- **TASK**
Say how many lines of the material include "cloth". Give the number without any other text.
___ INPUT DATA ___
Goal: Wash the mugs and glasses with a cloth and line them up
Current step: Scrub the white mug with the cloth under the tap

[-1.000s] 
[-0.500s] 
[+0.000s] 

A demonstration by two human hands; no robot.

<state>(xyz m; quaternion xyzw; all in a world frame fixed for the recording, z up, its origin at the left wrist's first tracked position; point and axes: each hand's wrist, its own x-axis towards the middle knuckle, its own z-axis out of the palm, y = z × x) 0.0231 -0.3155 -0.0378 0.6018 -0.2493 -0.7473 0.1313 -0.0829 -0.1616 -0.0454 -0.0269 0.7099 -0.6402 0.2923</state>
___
- **ANSWER SECTION**
2